- WHAT YOU WILL DO
Every entry, exactly as given, must be retyped.

========

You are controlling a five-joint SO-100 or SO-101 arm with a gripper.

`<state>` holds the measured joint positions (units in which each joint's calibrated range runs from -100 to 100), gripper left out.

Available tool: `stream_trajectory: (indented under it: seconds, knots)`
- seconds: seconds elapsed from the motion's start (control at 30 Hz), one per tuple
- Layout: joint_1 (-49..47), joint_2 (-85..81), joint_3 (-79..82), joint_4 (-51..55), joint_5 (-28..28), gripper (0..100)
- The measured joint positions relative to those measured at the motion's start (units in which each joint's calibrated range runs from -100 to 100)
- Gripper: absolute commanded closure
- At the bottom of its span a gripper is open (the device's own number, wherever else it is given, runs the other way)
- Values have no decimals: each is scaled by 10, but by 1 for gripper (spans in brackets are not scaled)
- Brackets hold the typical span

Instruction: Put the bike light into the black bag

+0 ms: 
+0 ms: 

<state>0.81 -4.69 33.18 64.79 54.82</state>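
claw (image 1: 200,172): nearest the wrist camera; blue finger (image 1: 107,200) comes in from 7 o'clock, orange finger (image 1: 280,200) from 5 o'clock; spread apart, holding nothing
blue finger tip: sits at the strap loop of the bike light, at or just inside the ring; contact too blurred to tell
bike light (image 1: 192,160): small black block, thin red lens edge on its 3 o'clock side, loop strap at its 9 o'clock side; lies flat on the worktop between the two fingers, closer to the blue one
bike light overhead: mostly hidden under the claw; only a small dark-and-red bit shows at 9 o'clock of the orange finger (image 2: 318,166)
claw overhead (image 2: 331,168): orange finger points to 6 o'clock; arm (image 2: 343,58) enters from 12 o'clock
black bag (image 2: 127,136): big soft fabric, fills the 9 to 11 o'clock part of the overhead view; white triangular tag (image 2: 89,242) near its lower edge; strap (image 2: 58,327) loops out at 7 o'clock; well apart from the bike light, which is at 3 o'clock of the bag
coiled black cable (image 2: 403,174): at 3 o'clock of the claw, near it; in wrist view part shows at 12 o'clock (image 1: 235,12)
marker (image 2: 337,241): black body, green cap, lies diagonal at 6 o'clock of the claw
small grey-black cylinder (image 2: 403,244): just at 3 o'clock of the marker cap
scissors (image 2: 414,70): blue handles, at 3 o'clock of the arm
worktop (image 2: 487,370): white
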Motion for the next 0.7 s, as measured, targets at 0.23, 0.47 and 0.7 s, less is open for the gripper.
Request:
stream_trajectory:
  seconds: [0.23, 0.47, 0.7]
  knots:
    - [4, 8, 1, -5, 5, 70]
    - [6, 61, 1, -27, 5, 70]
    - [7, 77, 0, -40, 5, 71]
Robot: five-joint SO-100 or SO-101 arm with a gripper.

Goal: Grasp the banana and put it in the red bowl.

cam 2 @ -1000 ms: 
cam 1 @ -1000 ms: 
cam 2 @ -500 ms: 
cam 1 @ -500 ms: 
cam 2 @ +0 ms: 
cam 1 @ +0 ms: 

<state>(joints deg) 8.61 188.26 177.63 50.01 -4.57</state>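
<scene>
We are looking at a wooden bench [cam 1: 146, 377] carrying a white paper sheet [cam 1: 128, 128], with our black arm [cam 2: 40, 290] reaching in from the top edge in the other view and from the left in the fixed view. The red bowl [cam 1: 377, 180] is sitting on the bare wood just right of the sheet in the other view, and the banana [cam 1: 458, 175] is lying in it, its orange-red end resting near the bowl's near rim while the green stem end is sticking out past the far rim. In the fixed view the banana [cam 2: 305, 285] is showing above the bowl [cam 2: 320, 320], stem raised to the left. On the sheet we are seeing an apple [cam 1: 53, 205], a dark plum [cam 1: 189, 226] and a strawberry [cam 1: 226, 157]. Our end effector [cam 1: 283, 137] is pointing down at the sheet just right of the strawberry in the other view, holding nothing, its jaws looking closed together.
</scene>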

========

- RESPONSE AREA
You are controlling a five-joint SO-100 or SO-101 arm with a gripper.

`<state>` holds the measured joint positions (units in which each joint's calibrated range runs from -100 to 100), gripper left out.

Available tool: `stream_trajectory: (indented under it: seconds, knots)`
- seconds: seconds elapsed from the motion's start (control at 30 Hz), one per tuple
- Layout: joint_1 (-49..47), joint_2 (-85..81), joint_3 (-79..82), joint_4 (-51..55), joint_5 (-28..28), gripper (0..100)
- The measured joint positions relative to those measured at the motion's start (units in which each joint's calibrated range runs from -100 to 100)
- Gripper: absolute commanded closure
- At the bottom of its span a gripper is open (the device's own number, wherever else it is given, runs the other way)
- Values have no decimals: each is scaled by 10, but by 1 for gripper (spans in brackets are not scaled)
- Brackets hold the typical span

Instruction: Put the bike light into the black bag

+0 ms: 
+0 ms: 

<state>0.81 -4.69 33.18 64.79 54.82</state>
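claw (image 1: 200,172): nearest the wrist camera; blue finger (image 1: 107,200) comes in from 7 o'clock, orange finger (image 1: 280,200) from 5 o'clock; spread apart, holding nothing
blue finger tip: sits at the strap loop of the bike light, at or just inside the ring; contact too blurred to tell
bike light (image 1: 192,160): small black block, thin red lens edge on its 3 o'clock side, loop strap at its 9 o'clock side; lies flat on the worktop between the two fingers, closer to the blue one
bike light overhead: mostly hidden under the claw; only a small dark-and-red bit shows at 9 o'clock of the orange finger (image 2: 318,166)
claw overhead (image 2: 331,168): orange finger points to 6 o'clock; arm (image 2: 343,58) enters from 12 o'clock
black bag (image 2: 127,136): big soft fabric, fills the 9 to 11 o'clock part of the overhead view; white triangular tag (image 2: 89,242) near its lower edge; strap (image 2: 58,327) loops out at 7 o'clock; well apart from the bike light, which is at 3 o'clock of the bag
coiled black cable (image 2: 403,174): at 3 o'clock of the claw, near it; in wrist view part shows at 12 o'clock (image 1: 235,12)
marker (image 2: 337,241): black body, green cap, lies diagonal at 6 o'clock of the claw
small grey-black cylinder (image 2: 403,244): just at 3 o'clock of the marker cap
scissors (image 2: 414,70): blue handles, at 3 o'clock of the arm
worktop (image 2: 487,370): white
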Motion for the next 0.7 s, as measured, targets at 0.23, 0.47 and 0.7 s, less is open for the gripper.
Request:
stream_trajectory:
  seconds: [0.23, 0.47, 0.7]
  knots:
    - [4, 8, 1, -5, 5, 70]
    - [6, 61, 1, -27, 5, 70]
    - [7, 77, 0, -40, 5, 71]
Robot: five-joint SO-100 or SO-101 arm with a gripper.

Goal: Grasp the banana and put it in the red bowl.

cam 2 @ -1000 ms: 
cam 1 @ -1000 ms: 
cam 2 @ -500 ms: 
cam 1 @ -500 ms: 
cam 2 @ +0 ms: 
cam 1 @ +0 ms: 

<state>(joints deg) 8.61 188.26 177.63 50.01 -4.57</state>
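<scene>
We are looking at a wooden bench [cam 1: 146, 377] carrying a white paper sheet [cam 1: 128, 128], with our black arm [cam 2: 40, 290] reaching in from the top edge in the other view and from the left in the fixed view. The red bowl [cam 1: 377, 180] is sitting on the bare wood just right of the sheet in the other view, and the banana [cam 1: 458, 175] is lying in it, its orange-red end resting near the bowl's near rim while the green stem end is sticking out past the far rim. In the fixed view the banana [cam 2: 305, 285] is showing above the bowl [cam 2: 320, 320], stem raised to the left. On the sheet we are seeing an apple [cam 1: 53, 205], a dark plum [cam 1: 189, 226] and a strawberry [cam 1: 226, 157]. Our end effector [cam 1: 283, 137] is pointing down at the sheet just right of the strawberry in the other view, holding nothing, its jaws looking closed together.
</scene>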

The requested output has been fully supplied.